Smiling lady on a bamboo ladder
Food & drink,  Kerala,  Sunday Stills

Gallery: in the Cardamom Hills of Kerala

There’s a clue in the name! The Cardamom Hills in Kerala are famous for the growing of their namesake spice and many others besides. Peppercorns, vanilla, cloves, nutmeg, cinnamon and more are grown on the small farms here. But also coffee and different fruits such as banana, avocado and jack fruit.

The main town of the region, Kumily, is surrounded by plantations. Many of them offer tourist visits, and their advertising hoardings lined the road as we arrived. Our tour company had arranged something slightly different for us. Their local agent here, Manu, has his own small plantation, which has been in his family for three generations, and he met us there to show us around.

The scent of spices hung in the air, so of course I’m sharing this visit with Terri for her Sunday Stills aroma theme.
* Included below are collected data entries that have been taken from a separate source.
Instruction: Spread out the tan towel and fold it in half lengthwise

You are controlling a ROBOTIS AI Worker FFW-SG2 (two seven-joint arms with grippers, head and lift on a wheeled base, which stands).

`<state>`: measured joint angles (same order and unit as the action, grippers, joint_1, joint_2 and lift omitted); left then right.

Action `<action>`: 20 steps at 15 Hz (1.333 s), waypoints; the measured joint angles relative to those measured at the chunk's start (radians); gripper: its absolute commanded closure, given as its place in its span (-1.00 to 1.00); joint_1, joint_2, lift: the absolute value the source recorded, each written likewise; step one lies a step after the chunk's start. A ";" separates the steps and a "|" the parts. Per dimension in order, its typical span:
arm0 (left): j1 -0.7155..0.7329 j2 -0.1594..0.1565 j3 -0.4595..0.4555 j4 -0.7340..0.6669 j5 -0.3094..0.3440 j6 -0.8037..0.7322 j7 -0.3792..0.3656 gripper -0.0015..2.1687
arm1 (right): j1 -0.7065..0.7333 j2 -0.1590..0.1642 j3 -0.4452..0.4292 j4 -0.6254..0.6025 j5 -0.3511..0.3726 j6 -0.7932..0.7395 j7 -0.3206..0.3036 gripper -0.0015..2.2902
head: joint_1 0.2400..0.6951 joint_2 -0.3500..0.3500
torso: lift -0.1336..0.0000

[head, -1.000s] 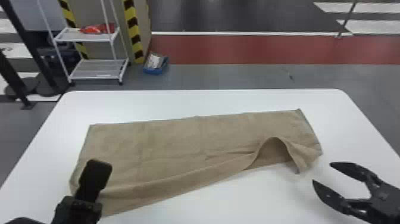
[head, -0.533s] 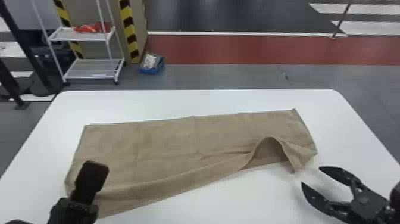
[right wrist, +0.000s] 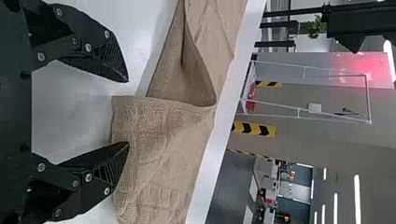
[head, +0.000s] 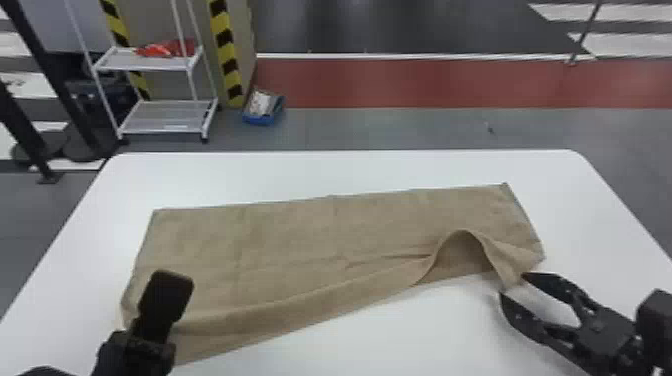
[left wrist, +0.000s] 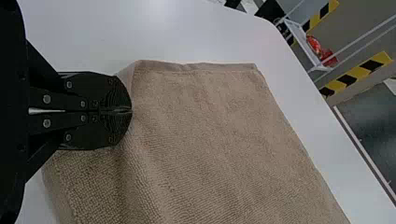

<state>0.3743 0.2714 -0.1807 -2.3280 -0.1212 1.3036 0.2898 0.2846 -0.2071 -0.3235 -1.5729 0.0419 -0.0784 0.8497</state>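
A long tan terry-cloth towel [head: 300, 245] lies on a white table [head: 350, 172]; the two-fingered black left gripper [head: 164, 300] pinches its near-left part, the matching right gripper [head: 512, 285], wide open and empty, beside its near-right corner.

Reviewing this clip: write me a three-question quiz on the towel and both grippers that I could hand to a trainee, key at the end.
1. True or false: the right gripper is open, its fingers apart.

2. Multiple choice: what is pinched in the left gripper?
a) the white table's rim
b) the tan towel
c) the striped post

3. Fill the gap, using the robot's own sides: along the towel's near side, an arched fold stands up close to the towel's ____ end.

Key: 1 true; 2 b; 3 right.
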 measured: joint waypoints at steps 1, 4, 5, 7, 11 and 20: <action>0.000 0.001 0.002 0.000 0.000 0.000 0.000 0.76 | -0.007 0.001 0.001 0.006 0.007 0.005 -0.003 -0.30 | 1.00 0.02 | -0.92; 0.000 0.002 0.005 -0.001 0.000 0.000 0.000 0.76 | -0.022 -0.003 -0.002 0.018 0.021 0.033 -0.002 0.11 | 1.00 0.01 | -0.92; -0.002 0.002 0.006 -0.001 0.000 0.000 0.000 0.76 | -0.024 -0.005 -0.009 0.018 0.020 0.047 0.004 0.16 | 1.00 0.00 | -0.92; -0.006 0.002 0.008 0.000 0.000 0.000 0.001 0.76 | -0.016 -0.007 -0.029 -0.007 0.010 0.069 0.020 0.24 | 1.00 -0.02 | -0.92; -0.020 0.002 0.019 -0.009 -0.003 0.000 0.002 0.76 | 0.024 -0.010 -0.100 -0.163 -0.019 0.168 0.100 0.29 | 1.00 -0.06 | -0.92; -0.045 0.002 0.099 -0.140 -0.016 0.042 -0.022 0.76 | 0.015 -0.088 -0.295 -0.308 -0.099 0.353 0.182 0.29 | 1.00 -0.29 | -0.92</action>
<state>0.3292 0.2730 -0.0822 -2.4679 -0.1374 1.3452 0.2682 0.2997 -0.2952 -0.6185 -1.8807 -0.0570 0.2745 1.0314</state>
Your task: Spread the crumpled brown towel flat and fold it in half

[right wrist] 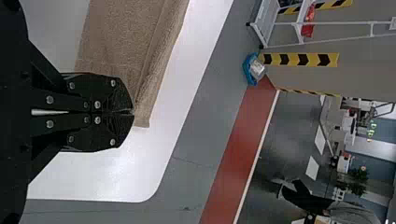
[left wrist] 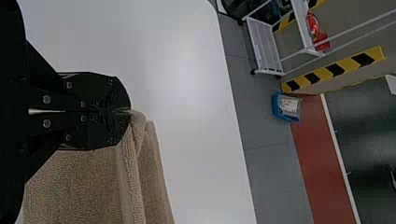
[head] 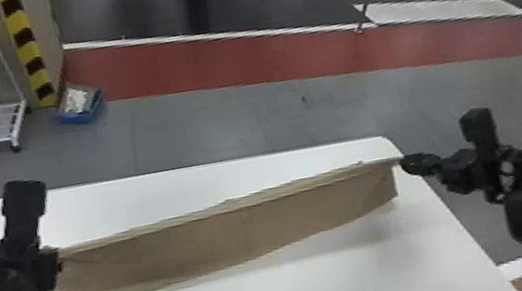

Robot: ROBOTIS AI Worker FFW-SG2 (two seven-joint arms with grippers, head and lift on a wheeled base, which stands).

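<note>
I have the towel stretched lengthwise above the tabletop, its upper edge drawn nearly straight from my left tool to my right tool. The rest drops from that edge as a broad brown band; I can't tell whether its lower edge touches the surface. In the left wrist view, my left tool has its fingers together, clamped on a towel corner, with soft ridges running from the pinch. The right wrist view shows my right tool pinching the other end at its corner, near the tabletop's rounded corner.
</note>
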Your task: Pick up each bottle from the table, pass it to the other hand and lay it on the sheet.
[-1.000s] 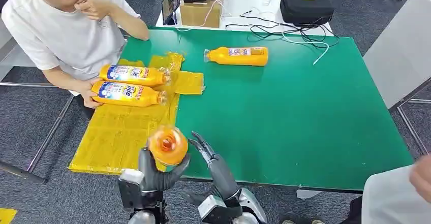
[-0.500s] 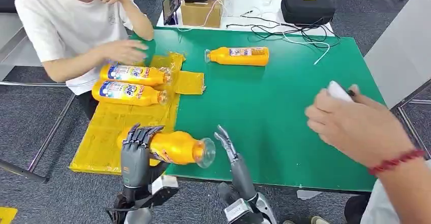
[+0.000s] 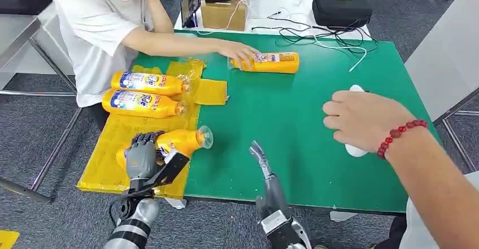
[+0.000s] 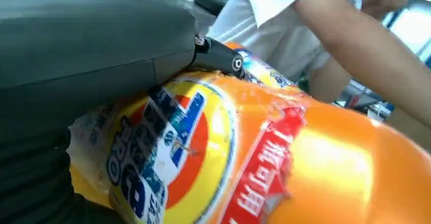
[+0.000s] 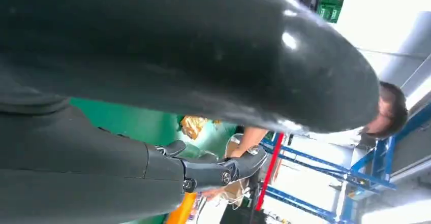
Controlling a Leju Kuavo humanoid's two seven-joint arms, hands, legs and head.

We had arrived towards the end of the harvesting season for two of his main crops, pepper and coffee, so we only saw limited amounts of both still growing in the plantation but enough to be of interest. We also saw jack fruit, bananas, cloves, papaya, chillies, nutmeg, cardamom, cinnamon and vanilla. Our host explained how each was grown and harvested. Vanilla, for instance, has to be pollinated by hand as there are no natural pollinators; and the beans once picked must be fermented for days at precise temperatures; hence the high cost. And cardamom doesn’t have a specific harvest time as its berries ripen erratically. Some women were harvesting pepper as we passed, perched rather precariously on ladders propped against the trees up which the pepper vines climb.

Gallery

After our walk Manu asked if we would be interested in seeing the small selection of spices they sell directly and we agreed as it seemed much better to make our purchases directly from the vendor (many of the spice shops in town sell produce that isn’t local but which can come from anywhere in India or indeed beyond). So we were invited into a room in his house, where we met his wife and daughters. He had lots of different spices, all grown on his small farm. We bought some black peppercorns and dried chillies as these were two of the crops we had seen growing.

We thoroughly enjoyed our walk with Manu and felt this was far better than the sort of commercialised guided tour we would have got at one of the other places we had passed.